**Exercise aim**
Because the lines must stay identical, write out the data without changing anything.

-- -- --

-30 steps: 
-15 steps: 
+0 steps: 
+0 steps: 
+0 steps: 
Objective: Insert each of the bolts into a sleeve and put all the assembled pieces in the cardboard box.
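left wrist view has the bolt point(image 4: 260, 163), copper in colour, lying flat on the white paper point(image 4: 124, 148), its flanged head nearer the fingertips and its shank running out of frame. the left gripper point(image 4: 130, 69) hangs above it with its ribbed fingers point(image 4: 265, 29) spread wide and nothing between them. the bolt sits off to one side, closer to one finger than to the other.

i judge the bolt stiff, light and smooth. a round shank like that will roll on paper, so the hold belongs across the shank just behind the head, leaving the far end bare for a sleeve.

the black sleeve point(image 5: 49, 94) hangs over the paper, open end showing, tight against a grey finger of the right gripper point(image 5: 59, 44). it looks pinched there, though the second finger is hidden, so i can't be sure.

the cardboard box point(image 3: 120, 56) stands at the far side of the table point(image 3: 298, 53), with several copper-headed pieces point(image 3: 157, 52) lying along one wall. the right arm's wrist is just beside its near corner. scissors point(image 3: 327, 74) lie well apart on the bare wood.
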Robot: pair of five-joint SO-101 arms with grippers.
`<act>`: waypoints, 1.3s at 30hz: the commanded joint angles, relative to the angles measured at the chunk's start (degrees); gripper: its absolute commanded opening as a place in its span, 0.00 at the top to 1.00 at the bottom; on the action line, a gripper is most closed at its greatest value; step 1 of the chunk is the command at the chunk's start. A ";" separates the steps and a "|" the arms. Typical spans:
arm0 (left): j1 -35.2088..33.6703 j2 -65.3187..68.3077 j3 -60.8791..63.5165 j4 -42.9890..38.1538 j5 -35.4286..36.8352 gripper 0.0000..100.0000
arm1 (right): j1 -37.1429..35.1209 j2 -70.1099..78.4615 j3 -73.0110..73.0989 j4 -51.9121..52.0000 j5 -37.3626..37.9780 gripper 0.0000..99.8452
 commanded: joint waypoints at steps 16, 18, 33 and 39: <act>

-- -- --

**Response to this task**
-30 steps: 
-15 steps: 
+0 steps: 
+0 steps: 
+0 steps: 
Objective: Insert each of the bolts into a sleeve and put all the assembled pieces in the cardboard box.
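left wrist view has the bolt point(image 4: 260, 163), copper in colour, lying flat on the white paper point(image 4: 124, 148), its flanged head nearer the fingertips and its shank running out of frame. the left gripper point(image 4: 130, 69) hangs above it with its ribbed fingers point(image 4: 265, 29) spread wide and nothing between them. the bolt sits off to one side, closer to one finger than to the other.

i judge the bolt stiff, light and smooth. a round shank like that will roll on paper, so the hold belongs across the shank just behind the head, leaving the far end bare for a sleeve.

the black sleeve point(image 5: 49, 94) hangs over the paper, open end showing, tight against a grey finger of the right gripper point(image 5: 59, 44). it looks pinched there, though the second finger is hidden, so i can't be sure.

the cardboard box point(image 3: 120, 56) stands at the far side of the table point(image 3: 298, 53), with several copper-headed pieces point(image 3: 157, 52) lying along one wall. the right arm's wrist is just beside its near corner. scissors point(image 3: 327, 74) lie well apart on the bare wood.
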Robot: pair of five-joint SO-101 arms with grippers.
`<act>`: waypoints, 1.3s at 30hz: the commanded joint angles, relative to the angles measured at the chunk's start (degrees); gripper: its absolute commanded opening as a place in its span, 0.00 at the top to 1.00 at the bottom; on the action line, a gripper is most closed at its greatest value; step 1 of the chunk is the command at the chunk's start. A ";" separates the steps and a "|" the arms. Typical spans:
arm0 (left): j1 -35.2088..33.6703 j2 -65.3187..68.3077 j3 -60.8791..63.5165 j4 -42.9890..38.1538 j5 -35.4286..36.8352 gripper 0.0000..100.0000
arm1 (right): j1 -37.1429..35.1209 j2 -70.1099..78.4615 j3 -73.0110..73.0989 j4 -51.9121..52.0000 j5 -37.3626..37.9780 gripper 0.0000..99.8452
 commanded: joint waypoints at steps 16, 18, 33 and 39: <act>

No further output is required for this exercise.